You might also like to know how programs know what you want before you do.
Written by Badreesh Shetty Image: Shutterstock / Built In UPDATED BY Jessica Powers | Mar 02, 2023 REVIEWED BYRecommender systems are machine learning systems that help users discover new products and services. Every time you shop online, a recommendation system is guiding you towards the most likely product you might purchase.
A recommendation system is a subset of machine learning that uses data to help users find products and content. Websites and streaming services use recommender systems to generate “for you” or “you might also like” pages and content.
Recommender systems are an essential feature in our digital world, as users are often overwhelmed by choice and need help finding what they're looking for. This leads to happier customers and, of course, more sales. Recommender systems are like salesmen who know, based on your history and preferences, what you like.
Recommender systems are so commonplace now that many of us use them without even knowing it. Because we can't possibly look through all the products or content on a website, a recommendation system plays an important role in helping us have a better user experience, while also exposing us to more inventory we might not discover otherwise.
Some examples of recommender systems in action include product recommendations on Amazon, Netflix suggestions for movies and TV shows in your feed, recommended videos on YouTube, music on Spotify, the Facebook newsfeed and Google Ads.
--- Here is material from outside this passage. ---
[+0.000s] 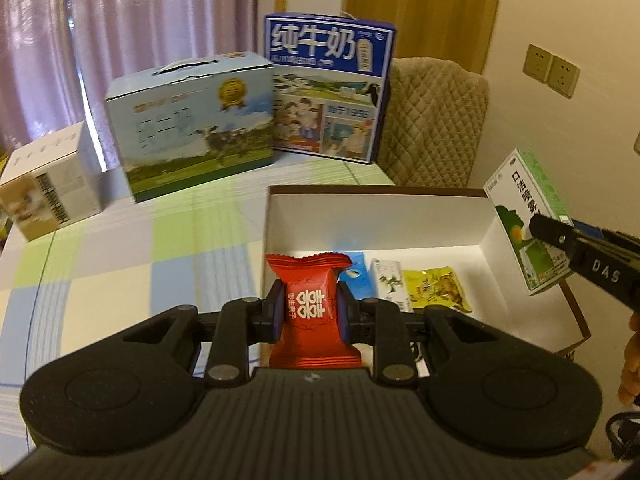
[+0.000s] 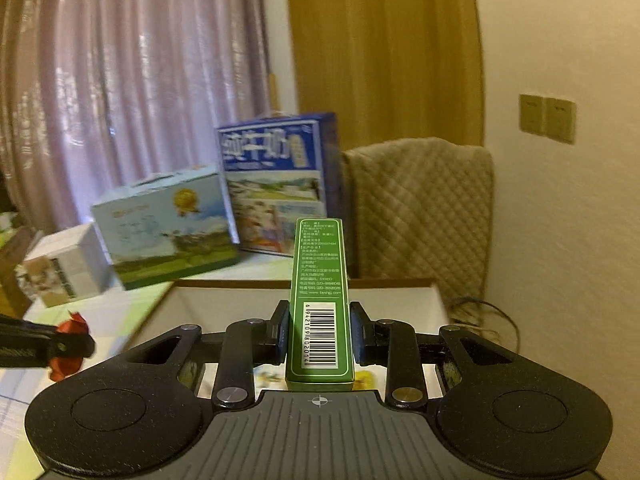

An important component of any of these systems is the recommender function, which takes information about the user and predicts the rating that user might assign to a product, for example. Predicting user ratings, even before the user has actually provided one, makes recommender systems a powerful tool.
How Recommender Systems WorkRelationships provide recommender systems with tremendous insight, as well as an understanding of customers. There are three main types that occur:
The user-product relationship occurs when some users have an affinity or preference towards specific products that they need. For example, a cricket player might have a preference for cricket-related items, thus the e-commerce website will build a user-product relation of player->cricket.
Product-product relationships occur when items are similar in nature, either by appearance or description. Some examples include books or music of the same genre, dishes from the same cuisine, or news articles from a particular event.
User-user relationships occur when some customers have similar taste with respect to a particular product or service. Examples include mutual friends, similar backgrounds, similar age, etc.
In addition to relationships, recommender systems utilize the following kinds of data:
Users behavior data is useful information about the engagement of the user on the product. It can be collected from ratings, clicks and purchase history.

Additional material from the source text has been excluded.